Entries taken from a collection
■ ■ ■ ■
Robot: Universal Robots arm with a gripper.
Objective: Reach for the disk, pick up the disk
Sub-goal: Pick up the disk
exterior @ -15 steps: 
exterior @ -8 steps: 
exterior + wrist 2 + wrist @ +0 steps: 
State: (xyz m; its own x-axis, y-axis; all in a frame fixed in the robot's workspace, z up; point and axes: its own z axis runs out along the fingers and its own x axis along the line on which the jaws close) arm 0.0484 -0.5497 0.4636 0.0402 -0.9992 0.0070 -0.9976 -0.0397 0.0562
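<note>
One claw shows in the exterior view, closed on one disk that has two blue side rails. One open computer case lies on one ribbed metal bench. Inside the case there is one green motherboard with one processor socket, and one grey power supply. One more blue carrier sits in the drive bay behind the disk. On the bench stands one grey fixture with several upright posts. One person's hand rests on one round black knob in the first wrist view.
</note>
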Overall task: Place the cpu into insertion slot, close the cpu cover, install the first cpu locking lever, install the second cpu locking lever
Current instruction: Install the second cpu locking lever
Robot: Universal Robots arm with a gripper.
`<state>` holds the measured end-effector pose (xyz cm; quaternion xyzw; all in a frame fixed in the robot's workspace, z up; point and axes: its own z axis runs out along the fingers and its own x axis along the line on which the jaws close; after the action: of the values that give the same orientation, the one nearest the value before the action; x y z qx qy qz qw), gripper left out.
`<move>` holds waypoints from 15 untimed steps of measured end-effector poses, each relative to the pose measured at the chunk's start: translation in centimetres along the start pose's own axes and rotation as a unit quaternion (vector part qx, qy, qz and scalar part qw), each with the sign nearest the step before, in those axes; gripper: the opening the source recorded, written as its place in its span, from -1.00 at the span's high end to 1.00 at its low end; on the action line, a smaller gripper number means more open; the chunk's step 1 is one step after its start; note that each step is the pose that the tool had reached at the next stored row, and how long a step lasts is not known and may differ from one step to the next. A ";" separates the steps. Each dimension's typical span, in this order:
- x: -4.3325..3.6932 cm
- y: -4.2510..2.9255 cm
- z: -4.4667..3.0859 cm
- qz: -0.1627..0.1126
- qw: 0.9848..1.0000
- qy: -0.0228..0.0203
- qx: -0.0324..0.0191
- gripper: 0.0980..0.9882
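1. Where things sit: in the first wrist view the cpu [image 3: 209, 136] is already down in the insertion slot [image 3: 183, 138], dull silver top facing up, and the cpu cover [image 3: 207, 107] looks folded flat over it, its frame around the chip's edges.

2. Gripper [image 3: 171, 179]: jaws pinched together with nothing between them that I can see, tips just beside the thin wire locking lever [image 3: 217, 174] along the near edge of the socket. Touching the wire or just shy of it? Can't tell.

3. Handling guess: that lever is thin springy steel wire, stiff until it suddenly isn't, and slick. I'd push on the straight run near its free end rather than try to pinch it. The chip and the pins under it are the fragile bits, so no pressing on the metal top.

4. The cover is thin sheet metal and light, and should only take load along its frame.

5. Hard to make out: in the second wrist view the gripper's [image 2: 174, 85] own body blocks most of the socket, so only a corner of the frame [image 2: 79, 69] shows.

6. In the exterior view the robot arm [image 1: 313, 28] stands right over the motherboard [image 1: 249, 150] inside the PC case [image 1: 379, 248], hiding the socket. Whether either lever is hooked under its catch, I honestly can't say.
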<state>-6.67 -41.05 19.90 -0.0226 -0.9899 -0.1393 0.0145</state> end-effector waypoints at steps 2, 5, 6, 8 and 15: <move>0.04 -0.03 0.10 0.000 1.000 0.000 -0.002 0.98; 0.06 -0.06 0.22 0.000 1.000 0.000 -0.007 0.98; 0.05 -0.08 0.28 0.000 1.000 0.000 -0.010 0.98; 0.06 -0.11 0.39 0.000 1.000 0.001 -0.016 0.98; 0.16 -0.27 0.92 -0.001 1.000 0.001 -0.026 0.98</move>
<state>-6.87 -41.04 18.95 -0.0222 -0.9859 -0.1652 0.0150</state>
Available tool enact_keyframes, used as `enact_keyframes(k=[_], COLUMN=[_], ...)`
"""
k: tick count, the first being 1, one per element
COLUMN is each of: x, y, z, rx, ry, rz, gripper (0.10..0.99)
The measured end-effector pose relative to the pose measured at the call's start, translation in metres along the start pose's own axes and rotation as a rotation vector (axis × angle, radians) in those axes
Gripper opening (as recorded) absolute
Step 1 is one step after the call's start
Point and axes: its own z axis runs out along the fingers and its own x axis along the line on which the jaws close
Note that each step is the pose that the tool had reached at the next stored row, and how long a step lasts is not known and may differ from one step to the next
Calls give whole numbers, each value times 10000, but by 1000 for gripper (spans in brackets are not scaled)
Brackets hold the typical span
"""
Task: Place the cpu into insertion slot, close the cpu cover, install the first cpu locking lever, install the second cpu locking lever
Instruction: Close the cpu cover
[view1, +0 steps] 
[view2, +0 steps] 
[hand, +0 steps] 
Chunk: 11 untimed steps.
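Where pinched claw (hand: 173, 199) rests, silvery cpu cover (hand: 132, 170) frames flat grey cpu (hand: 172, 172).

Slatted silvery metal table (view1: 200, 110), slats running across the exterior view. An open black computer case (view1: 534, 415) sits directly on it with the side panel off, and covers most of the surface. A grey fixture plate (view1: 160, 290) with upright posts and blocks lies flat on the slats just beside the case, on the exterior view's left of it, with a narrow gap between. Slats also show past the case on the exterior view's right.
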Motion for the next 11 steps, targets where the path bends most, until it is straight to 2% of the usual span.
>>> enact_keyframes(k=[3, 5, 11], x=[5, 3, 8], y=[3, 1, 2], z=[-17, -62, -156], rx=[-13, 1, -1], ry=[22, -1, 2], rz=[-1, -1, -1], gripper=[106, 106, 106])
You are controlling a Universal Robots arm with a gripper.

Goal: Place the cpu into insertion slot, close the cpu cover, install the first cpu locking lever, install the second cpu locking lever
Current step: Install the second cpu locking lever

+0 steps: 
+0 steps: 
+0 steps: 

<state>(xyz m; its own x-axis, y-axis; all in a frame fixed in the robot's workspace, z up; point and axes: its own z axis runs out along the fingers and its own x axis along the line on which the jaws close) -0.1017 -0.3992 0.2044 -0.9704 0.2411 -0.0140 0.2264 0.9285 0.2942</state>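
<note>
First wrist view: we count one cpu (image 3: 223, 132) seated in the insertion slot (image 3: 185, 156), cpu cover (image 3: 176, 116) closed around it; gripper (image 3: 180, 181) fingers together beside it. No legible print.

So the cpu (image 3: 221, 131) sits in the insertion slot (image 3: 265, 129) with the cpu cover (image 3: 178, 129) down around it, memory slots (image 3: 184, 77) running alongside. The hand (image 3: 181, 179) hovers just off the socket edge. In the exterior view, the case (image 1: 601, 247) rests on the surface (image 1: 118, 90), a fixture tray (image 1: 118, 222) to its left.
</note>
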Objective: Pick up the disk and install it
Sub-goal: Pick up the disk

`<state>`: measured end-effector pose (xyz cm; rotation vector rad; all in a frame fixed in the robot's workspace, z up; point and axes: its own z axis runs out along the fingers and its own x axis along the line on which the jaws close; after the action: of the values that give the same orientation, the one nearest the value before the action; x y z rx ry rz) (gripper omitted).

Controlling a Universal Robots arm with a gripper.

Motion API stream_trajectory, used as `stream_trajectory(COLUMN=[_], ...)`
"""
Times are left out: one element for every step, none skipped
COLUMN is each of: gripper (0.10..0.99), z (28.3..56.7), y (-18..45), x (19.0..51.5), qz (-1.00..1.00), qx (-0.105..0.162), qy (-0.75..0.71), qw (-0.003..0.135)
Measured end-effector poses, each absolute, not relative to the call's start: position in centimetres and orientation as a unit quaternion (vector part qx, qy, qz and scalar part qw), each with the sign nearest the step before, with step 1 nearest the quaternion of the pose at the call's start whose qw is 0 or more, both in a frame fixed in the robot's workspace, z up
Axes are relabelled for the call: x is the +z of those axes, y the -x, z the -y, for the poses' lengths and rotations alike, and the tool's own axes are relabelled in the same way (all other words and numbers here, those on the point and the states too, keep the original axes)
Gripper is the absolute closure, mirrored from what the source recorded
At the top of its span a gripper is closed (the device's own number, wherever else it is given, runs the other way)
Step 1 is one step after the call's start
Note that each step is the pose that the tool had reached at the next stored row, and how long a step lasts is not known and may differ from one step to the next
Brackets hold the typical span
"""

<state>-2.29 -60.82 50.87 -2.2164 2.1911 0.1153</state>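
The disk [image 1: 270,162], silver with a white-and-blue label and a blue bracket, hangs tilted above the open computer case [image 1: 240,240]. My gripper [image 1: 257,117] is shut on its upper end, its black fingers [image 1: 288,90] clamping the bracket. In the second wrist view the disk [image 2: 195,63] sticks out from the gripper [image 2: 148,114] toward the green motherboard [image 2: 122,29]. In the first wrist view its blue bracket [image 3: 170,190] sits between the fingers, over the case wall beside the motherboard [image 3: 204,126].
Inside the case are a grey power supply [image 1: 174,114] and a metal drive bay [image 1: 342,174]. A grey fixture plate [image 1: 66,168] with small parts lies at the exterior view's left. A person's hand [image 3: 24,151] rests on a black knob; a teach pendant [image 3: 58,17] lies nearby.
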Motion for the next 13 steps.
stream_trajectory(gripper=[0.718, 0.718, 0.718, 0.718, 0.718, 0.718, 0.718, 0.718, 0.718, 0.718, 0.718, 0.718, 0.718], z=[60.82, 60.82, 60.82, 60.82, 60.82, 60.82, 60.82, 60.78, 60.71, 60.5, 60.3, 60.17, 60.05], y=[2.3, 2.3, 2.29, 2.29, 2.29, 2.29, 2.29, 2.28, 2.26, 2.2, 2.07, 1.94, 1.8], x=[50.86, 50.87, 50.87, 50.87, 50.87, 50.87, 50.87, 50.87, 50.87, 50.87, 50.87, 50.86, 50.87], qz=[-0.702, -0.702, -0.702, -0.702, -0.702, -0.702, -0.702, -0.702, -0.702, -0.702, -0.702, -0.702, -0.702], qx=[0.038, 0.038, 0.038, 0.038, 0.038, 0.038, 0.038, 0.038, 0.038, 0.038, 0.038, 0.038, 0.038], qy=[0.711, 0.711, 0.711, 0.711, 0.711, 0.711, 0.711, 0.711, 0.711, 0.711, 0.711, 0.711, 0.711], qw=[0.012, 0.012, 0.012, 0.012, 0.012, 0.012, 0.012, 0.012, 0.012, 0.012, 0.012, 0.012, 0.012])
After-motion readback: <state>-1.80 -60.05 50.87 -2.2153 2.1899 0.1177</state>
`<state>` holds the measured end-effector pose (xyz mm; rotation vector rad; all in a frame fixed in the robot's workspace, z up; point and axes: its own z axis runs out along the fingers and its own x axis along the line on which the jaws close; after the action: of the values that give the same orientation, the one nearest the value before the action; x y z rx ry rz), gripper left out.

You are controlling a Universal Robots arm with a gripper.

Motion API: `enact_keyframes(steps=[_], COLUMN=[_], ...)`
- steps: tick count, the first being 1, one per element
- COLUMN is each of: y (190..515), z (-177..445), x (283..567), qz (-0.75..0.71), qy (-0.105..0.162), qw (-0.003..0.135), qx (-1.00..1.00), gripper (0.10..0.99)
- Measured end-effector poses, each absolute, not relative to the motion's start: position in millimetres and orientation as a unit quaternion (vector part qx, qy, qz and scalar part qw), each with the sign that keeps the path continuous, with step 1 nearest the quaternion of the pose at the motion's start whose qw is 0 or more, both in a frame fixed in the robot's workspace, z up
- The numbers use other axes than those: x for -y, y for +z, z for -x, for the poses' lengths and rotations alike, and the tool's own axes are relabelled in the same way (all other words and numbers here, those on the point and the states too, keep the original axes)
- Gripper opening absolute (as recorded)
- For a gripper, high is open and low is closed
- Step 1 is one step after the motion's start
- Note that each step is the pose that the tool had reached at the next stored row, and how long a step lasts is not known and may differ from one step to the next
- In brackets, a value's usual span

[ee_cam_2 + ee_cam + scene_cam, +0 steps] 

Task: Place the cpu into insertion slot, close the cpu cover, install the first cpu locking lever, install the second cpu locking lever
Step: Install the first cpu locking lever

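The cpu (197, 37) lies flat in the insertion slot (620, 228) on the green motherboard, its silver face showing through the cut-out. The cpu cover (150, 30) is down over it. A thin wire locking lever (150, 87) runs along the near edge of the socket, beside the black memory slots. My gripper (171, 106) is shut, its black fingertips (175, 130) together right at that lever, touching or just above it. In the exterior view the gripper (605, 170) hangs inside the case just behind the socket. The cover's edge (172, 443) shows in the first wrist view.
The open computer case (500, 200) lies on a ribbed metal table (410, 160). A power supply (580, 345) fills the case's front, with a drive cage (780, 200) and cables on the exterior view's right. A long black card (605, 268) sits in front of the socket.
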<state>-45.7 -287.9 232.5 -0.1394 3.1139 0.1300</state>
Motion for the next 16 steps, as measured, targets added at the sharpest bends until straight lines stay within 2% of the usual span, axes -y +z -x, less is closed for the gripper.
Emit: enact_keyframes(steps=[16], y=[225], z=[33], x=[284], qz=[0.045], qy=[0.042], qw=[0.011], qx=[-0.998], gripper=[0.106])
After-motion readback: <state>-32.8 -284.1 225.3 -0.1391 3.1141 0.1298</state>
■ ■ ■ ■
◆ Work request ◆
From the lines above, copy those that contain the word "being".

◆ Finished task ◆
k: tick count, the first being 1, one per element
- steps: tick count, the first being 1, one per element

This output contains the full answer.